O vLGN também recebe informação de áreas visuais do córtex cerebral, pelo que os investigadores estudaram se esta via neural desempenhava um papel na aprendizagem de não temer uma ameaça visual.

O estudo revelou dois pontos-chave neste processo de aprendizagem: que regiões específicas do córtex visual são essenciais para o processo de aprendizagem e que o vLGN armazena estas memórias induzidas pela aprendizagem.

Descobrimos que os animais não aprendiam a suprimir as suas respostas de medo quando áreas corticais visuais específicas eram desativadas. No entanto, quando os animais aprenderam a parar de fugir, o córtex cerebral deixou de ser necessário”, avançou Mederos.

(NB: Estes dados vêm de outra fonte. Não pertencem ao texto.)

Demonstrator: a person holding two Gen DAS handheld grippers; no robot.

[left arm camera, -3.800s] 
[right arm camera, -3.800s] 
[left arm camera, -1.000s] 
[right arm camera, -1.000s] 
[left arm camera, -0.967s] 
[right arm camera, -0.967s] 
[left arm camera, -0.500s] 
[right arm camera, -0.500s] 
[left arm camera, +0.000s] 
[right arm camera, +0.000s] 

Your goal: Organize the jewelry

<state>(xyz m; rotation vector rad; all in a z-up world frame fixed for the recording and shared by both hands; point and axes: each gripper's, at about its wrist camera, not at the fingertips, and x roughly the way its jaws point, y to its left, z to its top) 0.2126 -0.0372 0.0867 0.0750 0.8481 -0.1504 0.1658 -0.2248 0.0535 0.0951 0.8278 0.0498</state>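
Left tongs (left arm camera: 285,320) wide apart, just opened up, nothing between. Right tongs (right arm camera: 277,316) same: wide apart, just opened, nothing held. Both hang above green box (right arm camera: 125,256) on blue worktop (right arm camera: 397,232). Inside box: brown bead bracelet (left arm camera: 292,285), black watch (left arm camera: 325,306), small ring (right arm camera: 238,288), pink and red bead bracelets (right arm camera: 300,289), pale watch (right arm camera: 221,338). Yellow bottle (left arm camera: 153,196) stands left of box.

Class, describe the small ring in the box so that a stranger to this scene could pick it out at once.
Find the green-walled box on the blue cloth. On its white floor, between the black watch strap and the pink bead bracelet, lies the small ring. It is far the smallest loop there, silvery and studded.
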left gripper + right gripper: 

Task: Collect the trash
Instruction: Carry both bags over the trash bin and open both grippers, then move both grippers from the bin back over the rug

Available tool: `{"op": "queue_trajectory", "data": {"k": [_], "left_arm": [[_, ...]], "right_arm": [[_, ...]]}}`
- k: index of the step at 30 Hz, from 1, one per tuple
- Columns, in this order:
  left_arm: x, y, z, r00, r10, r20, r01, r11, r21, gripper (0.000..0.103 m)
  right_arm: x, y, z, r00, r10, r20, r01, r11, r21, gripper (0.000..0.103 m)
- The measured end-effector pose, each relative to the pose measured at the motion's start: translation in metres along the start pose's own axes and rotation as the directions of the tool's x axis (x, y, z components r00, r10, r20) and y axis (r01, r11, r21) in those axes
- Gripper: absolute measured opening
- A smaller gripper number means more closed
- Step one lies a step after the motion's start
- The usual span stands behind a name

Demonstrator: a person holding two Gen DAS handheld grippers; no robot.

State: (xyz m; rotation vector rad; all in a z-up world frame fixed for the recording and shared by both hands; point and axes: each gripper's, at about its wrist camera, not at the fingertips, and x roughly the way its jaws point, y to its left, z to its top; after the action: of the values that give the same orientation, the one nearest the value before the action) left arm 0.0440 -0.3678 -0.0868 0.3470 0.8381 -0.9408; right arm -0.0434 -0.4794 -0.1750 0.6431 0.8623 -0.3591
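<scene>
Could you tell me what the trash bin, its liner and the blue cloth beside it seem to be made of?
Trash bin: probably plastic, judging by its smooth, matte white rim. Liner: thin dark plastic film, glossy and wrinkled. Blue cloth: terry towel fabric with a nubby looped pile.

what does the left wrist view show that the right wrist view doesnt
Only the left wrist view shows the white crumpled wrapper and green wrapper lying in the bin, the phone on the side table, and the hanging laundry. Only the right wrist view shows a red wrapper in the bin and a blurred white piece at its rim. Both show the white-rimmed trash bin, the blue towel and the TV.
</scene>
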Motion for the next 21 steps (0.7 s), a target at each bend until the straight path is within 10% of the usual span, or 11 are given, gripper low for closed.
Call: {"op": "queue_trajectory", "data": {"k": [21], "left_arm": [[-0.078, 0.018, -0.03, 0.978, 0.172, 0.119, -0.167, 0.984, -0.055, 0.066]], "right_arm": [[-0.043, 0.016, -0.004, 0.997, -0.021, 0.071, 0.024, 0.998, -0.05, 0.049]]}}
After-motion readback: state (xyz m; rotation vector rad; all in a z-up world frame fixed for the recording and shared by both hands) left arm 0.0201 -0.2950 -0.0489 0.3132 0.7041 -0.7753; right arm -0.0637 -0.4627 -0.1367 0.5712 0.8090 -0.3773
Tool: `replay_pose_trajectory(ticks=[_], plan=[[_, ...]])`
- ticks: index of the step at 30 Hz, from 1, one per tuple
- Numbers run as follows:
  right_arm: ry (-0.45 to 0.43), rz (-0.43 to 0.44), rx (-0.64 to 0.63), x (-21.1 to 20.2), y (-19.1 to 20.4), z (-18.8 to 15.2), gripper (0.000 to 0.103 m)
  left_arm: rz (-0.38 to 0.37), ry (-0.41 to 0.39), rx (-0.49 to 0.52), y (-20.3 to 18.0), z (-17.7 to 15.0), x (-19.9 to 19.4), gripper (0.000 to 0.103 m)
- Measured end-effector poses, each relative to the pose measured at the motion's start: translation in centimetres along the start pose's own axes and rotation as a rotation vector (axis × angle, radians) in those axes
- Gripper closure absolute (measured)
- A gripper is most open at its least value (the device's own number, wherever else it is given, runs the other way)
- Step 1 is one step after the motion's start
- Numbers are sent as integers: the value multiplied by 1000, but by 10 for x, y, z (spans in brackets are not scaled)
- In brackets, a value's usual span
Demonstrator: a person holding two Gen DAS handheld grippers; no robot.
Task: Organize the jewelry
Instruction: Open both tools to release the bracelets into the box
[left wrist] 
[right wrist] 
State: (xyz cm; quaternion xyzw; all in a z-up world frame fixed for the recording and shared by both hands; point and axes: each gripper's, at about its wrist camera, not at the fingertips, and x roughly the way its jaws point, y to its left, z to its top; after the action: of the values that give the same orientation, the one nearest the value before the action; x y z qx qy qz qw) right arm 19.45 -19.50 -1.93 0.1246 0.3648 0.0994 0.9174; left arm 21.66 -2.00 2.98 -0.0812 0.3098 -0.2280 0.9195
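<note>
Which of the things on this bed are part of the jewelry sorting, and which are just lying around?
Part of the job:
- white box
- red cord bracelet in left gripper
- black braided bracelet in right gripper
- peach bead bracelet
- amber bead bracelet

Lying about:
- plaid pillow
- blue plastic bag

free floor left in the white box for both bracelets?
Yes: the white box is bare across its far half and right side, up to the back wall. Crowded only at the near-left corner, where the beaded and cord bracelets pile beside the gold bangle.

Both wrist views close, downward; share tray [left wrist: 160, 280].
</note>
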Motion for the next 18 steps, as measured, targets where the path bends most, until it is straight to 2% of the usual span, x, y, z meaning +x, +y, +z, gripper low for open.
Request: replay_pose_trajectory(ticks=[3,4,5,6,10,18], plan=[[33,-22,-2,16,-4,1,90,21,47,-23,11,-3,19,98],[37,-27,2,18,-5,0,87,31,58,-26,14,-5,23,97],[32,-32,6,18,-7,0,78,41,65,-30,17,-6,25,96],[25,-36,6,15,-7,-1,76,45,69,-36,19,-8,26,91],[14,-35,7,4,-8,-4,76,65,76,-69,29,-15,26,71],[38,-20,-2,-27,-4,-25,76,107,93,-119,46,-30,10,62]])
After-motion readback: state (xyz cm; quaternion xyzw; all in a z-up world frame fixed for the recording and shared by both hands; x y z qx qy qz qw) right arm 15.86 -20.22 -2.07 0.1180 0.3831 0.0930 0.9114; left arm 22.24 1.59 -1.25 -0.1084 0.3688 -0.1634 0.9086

Os nossos resultados desafiam as ideias tradicionais sobre a aprendizagem e a memória”, afirma o Professor Hofer, autor principal do estudo.

Além disso, os investigadores descobriram também os mecanismos celulares e moleculares subjacentes a este processo.

A aprendizagem é desencadeada por um aumento da atividade neuronal em certos neurónios do vLGN, desencadeado pela libertação de endocanabinoides, moléculas mensageiras no cérebro conhecidas por regularem o humor e a memória.

Esta libertação diminui a entrada inibitória nos neurónios vLGN, levando a um aumento da atividade nesta área do cérebro quando se depara com o estímulo de ameaça visual, o que suprime as respostas de medo.

Os autores sugerem que as implicações desta descoberta vão para além do laboratório.

Os nossos resultados podem ajudar a compreender melhor o que se passa no cérebro quando a regulação da resposta ao medo é prejudicada em condições como fobias, ansiedade e PTSD. Embora as reações instintivas de medo a predadores possam ser menos relevantes para os humanos modernos, a via cerebral que descobrimos também existe nos humanos”, diz Hofer.

Isto pode abrir novas vias para o tratamento das perturbações do medo, atuando nos circuitos vLGN ou nos sistemas endocanabinoides localizados”, acrescentou.

A equipa planeia agora colaborar com investigadores clínicos para estudar estes circuitos cerebrais em seres humanos, com a esperança de um dia desenvolver tratamentos novos e específicos para as respostas desadaptativas ao medo e para as perturbações de ansiedade.